Clyde O'Connell (born 29 June 1998) is an Irish professional footballer who plays as a centre-back for Bahraini Premier League club A'Ali.

==Club career==
===League of Ireland===
A product of the Limerick youth system, O'Connell went on to make eight appearances for the senior team in the League of Ireland First Division and featured once for the Super Blues in the FAI Cup. He later played in the League of Ireland First Division again for newly-formed side Treaty United, making 21 appearances in all competitions, scoring two goals.
===Preah Khan Reach Svay Rieng===
In February 2022, O'Connell left Treaty United to sign for Cambodian Premier League club Preah Khan Reach Svay Rieng FC, a move that saw him join up with former Limerick youth coach Conor Nestor.
===Young Elephants===
Clyde O'Connell joined Lao League 1 club Young Elephants on loan at the start of the 2023 season. They finished the campaign unbeaten to claim the title, as O'Connell became the first Irish male footballer to win Lao League 1.

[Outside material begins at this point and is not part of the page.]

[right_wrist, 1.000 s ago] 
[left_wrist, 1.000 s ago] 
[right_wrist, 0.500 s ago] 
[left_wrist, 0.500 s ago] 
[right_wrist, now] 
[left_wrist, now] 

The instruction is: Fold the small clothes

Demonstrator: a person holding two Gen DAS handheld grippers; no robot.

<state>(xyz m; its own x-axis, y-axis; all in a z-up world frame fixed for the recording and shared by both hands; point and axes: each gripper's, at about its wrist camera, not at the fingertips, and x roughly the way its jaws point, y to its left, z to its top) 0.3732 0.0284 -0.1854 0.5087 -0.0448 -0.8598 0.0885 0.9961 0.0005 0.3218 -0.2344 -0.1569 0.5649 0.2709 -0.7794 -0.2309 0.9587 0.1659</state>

In the 2023 campaign, O'Connell made 11 appearances, scoring five goals. He scored his first goal for the club on his fourth appearance, a towering headed finish in a dramatic 3–2 home victory over Ezra at the New Laos National Stadium. He netted the winning goals in his next two appearances, both 1-0 victories, against Lao Army and Luang Prabang. O'Connell scored his fourth and fifth goals on his ninth appearance, a 15–0 away victory over Viengchanh FC.

===Chainat Hornbill===
Thai League 2 club Chainat Hornbill announced O'Connell's arrival on 5 January 2024. On 7 January, he scored on his debut in a 1–1 away draw with Nakhon Ratchasima. O'Connell converted a 49th-minute penalty against Dragon Pathumwan Kanchanaburi on 27 January.

O'Connell was named Thai League 2 Player of the Month for January 2024. He contributed two goals as Chainat went unbeaten in four matches (three wins, one draw) and conceded just one goal.

He scored his third goal of the campaign on 2 March, a 69th-minute penalty in a 3–0 home victory against Kasetsart. He scored a looping header against Nongbua Pitchaya on 10 March.

=== Chanthaburi FC ===
O'Connell joined fellow Thai League 2 club Chanthaburi in July 2024.

=== A'Ali ===
O'Connell signed for A'Ali in the Bahraini Premier League in January 2025, and scored his first goal against Al-Khaldiya SC on 6 February. His second goal came in a 2–2 draw with Malkiya Club on 21 April, and his third in 1–1 draw with Bahrain SC on 1 May. The centre-back logged his fourth goal of the season on 17 May, turning in a stoppage-time winner in A'Ali's 1–0 league win against East Riffa Club.